Exact repetition of the data is the whole task.
Segment Start: Data excerpt
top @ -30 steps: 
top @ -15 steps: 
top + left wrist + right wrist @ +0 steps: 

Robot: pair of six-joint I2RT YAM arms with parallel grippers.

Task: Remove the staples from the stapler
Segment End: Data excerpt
▶ Output for this task:
top @ -30 steps: 
top @ -15 steps: 
top + left wrist + right wrist @ +0 steps: 

Robot: pair of six-joint I2RT YAM arms with parallel grippers.

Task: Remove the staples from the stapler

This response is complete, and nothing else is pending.